Adios Bush Amigos
Cue the death march….
“For almost three years, arguably longer, conservative Bush supporters have felt like sufferers of battered wife syndrome. You don’t like endless gushing spending, the kind that assumes a high and unstoppable affluence will always exist, and the tax receipts will always flow in? Too bad! You don’t like expanding governmental authority and power? Too bad. You think the war was wrong or is wrong? Too bad.
But on immigration it has changed from “Too bad” to “You’re bad.”
The president has taken to suggesting that opponents of his immigration bill are unpatriotic–they “don’t want to do what’s right for America.” His ally Sen. Lindsey Graham has said, “We’re gonna tell the bigots to shut up.” On Fox last weekend he vowed to “push back.” Homeland Security Secretary Michael Chertoff suggested opponents would prefer illegal immigrants be killed; Commerce Secretary Carlos Gutierrez said those who oppose the bill want “mass deportation.” Former Bush speechwriter Michael Gerson said those who oppose the bill are “anti-immigrant” and suggested they suffer from “rage” and “national chauvinism.”
Why would they speak so insultingly, with such hostility, of opponents who are concerned citizens? And often, though not exclusively, concerned conservatives? It is odd, but it is of a piece with, or a variation on, the “Too bad” governing style. And it is one that has, day by day for at least the past three years, been tearing apart the conservative movement.
I suspect the White House and its allies have turned to name calling because they’re defensive, and they’re defensive because they know they have produced a big and indecipherable mess of a bill–one that is literally bigger than the Bible, though as someone noted last week, at least we actually had a few years to read the Bible. The White House and its supporters seem to be marshalling not facts but only sentiments, and self-aggrandizing ones at that. They make a call to emotions–this is, always and on every issue, the administration’s default position–but not, I think, to seriously influence the debate.”
Haven’t felt this bad since Star Trek (the original) went off the air.

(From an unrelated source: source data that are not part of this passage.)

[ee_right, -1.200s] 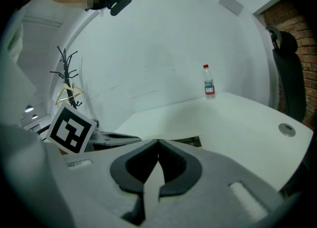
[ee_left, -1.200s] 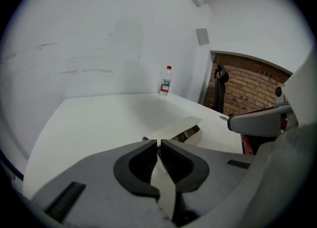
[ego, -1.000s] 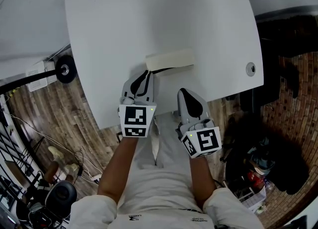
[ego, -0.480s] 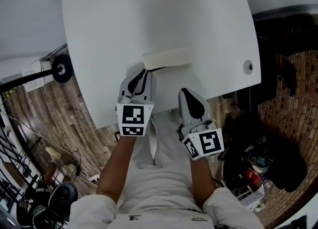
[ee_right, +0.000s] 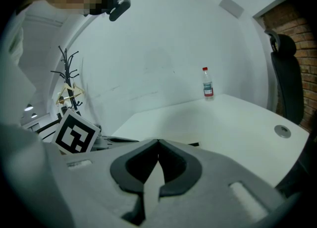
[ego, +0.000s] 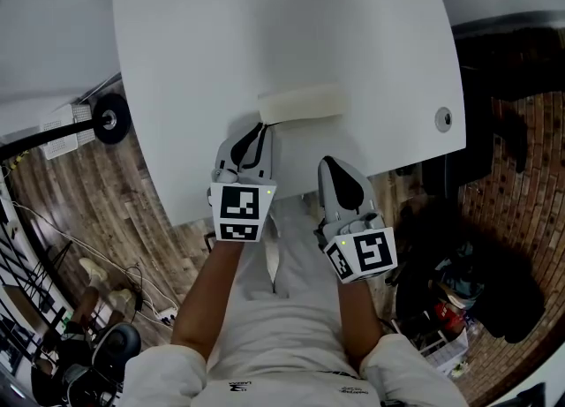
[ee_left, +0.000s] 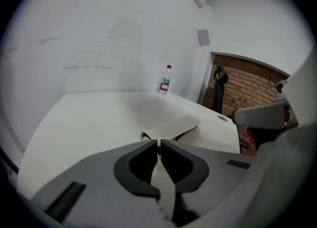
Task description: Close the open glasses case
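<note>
Behind the left hand-held gripper [ee_left: 159, 144], pressed together like the right hand-held gripper [ee_right: 157, 145], the glasses case [ee_left: 176, 127] is partly hidden.

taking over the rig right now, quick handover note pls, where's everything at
Left tongs: shut, empty, tips just short of the near left end of the cream oblong glasses case.
Right tongs: shut, empty, near the front edge of the white table, apart from the case.
Case: lying on the table, lid ajar, dark gap showing.
Done: nothing yet.
Left: press the lid down until it shuts.
</note>
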Demonstrator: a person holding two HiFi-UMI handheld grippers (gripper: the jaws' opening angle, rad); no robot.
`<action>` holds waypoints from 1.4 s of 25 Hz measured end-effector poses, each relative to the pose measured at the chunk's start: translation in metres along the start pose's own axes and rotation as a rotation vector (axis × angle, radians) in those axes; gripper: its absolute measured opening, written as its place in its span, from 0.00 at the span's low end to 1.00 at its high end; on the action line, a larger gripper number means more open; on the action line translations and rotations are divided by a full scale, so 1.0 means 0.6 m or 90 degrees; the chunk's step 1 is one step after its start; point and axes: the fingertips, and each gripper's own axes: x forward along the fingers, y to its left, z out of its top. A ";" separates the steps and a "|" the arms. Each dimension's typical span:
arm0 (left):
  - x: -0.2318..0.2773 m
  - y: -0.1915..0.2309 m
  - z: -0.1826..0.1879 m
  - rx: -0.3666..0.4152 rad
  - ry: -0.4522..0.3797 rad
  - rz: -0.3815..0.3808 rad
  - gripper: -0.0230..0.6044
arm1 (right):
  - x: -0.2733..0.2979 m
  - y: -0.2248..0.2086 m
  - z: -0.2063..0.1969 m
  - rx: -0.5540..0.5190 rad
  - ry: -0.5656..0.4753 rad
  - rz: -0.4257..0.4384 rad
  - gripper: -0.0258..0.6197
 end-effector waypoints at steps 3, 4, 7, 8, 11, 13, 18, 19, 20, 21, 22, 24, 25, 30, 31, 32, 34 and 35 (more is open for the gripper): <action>0.000 -0.001 -0.004 0.000 0.003 0.000 0.07 | -0.001 0.000 0.000 0.001 -0.001 -0.001 0.04; -0.001 -0.002 -0.005 0.000 0.005 0.000 0.07 | -0.002 0.000 -0.001 0.001 -0.002 -0.002 0.04; -0.001 -0.004 -0.010 -0.002 0.011 -0.001 0.07 | -0.004 -0.001 -0.003 0.001 -0.001 -0.003 0.04; -0.001 -0.004 -0.012 -0.003 0.013 -0.001 0.07 | -0.004 -0.001 -0.004 0.002 -0.001 -0.003 0.04; 0.002 -0.004 -0.019 -0.005 0.018 -0.001 0.06 | -0.003 -0.001 -0.006 0.002 0.000 -0.003 0.04; 0.003 -0.004 -0.022 -0.010 0.022 -0.001 0.06 | -0.003 -0.001 -0.006 0.003 -0.001 -0.004 0.04; 0.003 -0.003 -0.029 -0.016 0.030 0.002 0.05 | -0.008 0.000 -0.005 0.005 -0.001 -0.007 0.04; 0.003 -0.003 -0.030 -0.015 0.031 0.003 0.05 | -0.009 -0.001 -0.004 0.005 -0.002 -0.007 0.04; 0.002 -0.004 -0.030 -0.014 0.032 0.004 0.05 | -0.011 -0.001 -0.004 0.005 -0.002 -0.007 0.04; 0.002 -0.005 -0.030 -0.013 0.033 0.004 0.05 | -0.013 -0.002 -0.003 0.005 -0.003 -0.007 0.04; 0.002 -0.006 -0.030 -0.012 0.034 0.004 0.05 | -0.014 -0.003 -0.002 0.005 -0.004 -0.008 0.04; 0.003 -0.007 -0.032 -0.013 0.038 0.005 0.05 | -0.017 -0.004 -0.002 0.005 -0.005 -0.007 0.04; 0.004 -0.006 -0.032 -0.015 0.040 0.005 0.05 | -0.017 -0.003 -0.002 0.005 -0.005 -0.007 0.04; -0.003 -0.004 -0.025 -0.017 0.042 0.007 0.03 | -0.021 0.001 0.004 0.005 -0.005 -0.005 0.04; -0.006 -0.005 -0.022 -0.017 0.041 0.008 0.03 | -0.023 0.001 0.005 0.005 -0.004 -0.004 0.04; -0.009 -0.006 -0.019 -0.017 0.040 0.010 0.03 | -0.025 0.001 0.007 0.006 -0.004 -0.004 0.04; -0.016 -0.008 -0.010 -0.018 0.038 0.011 0.03 | -0.029 0.001 0.011 0.007 -0.004 -0.003 0.04; -0.019 -0.009 -0.004 -0.019 0.037 0.010 0.03 | -0.031 0.001 0.015 0.007 -0.004 -0.003 0.04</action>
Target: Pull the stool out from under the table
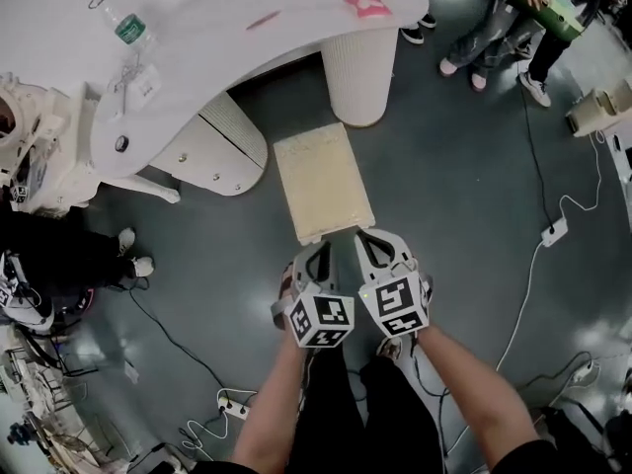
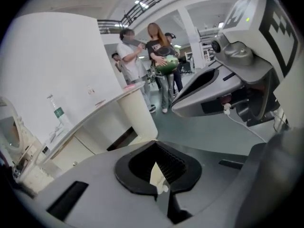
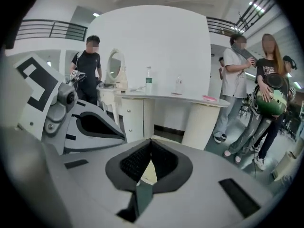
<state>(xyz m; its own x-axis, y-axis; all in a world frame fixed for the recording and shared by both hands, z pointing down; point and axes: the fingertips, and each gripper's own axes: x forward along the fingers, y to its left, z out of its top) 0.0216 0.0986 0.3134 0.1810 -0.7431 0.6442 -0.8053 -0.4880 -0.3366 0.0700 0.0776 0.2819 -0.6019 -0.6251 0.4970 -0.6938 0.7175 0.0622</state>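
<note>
At frame centre, I judge the stool (image 1: 323,181) rigid and fairly light, best taken at its near edge; left gripper (image 1: 314,257) and right gripper (image 1: 373,243) are closed, empty.

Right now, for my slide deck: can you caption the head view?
Left gripper and right gripper, shut and empty, hover near the cream stool standing before the white table.

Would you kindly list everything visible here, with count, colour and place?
White curved table: one, white, upper left.
Cream rectangular stool: one, cream, on the grey floor before the table.
Clear plastic bottle, green label: one, on the table.
Pink flat item: one, table's right end.
White ribbed table leg: one, beside the stool's far end.
White power strips: at least two, on the floor.
Bystanders: several, beyond the table.
Left gripper: one, grey, shut, empty.
Right gripper: one, grey, shut, empty.
</note>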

Those who know my writing on this at Macsmind know that at first I was for the “let’s debate the thing” crowd, but quite frankly I’m really starting to get the case of the ass at Bush.
After actually reading a great portion of the bill I’m moving more for the “can it” idea. This bill is bad folks. To use the over-used cliche, “It’s bad for America”.
For the better part of six years we - bloggers/pundits - and workers for the GOP have slugged it out with the left over their attacks on the President. This even though the White House offered nary a defense of it’s own, leaving us feeling as though we were left out to dry many times.
But no more George - I’m filing for a divorce along with the majority of the GOP. On the war on terror I will still stand with the ideas you foster, but with a bit of suspicion that I never had before.
Could it be that we have been had? Could it be that GW Bush is simply just a bad example of his father - who was ulimately a RINO coverted to pure conservatism in 1980 to ride into history with Ronald Reagan?
Perhaps. But I’ve got this real sick feeling in my stomach and it’s something Pepto can’t help.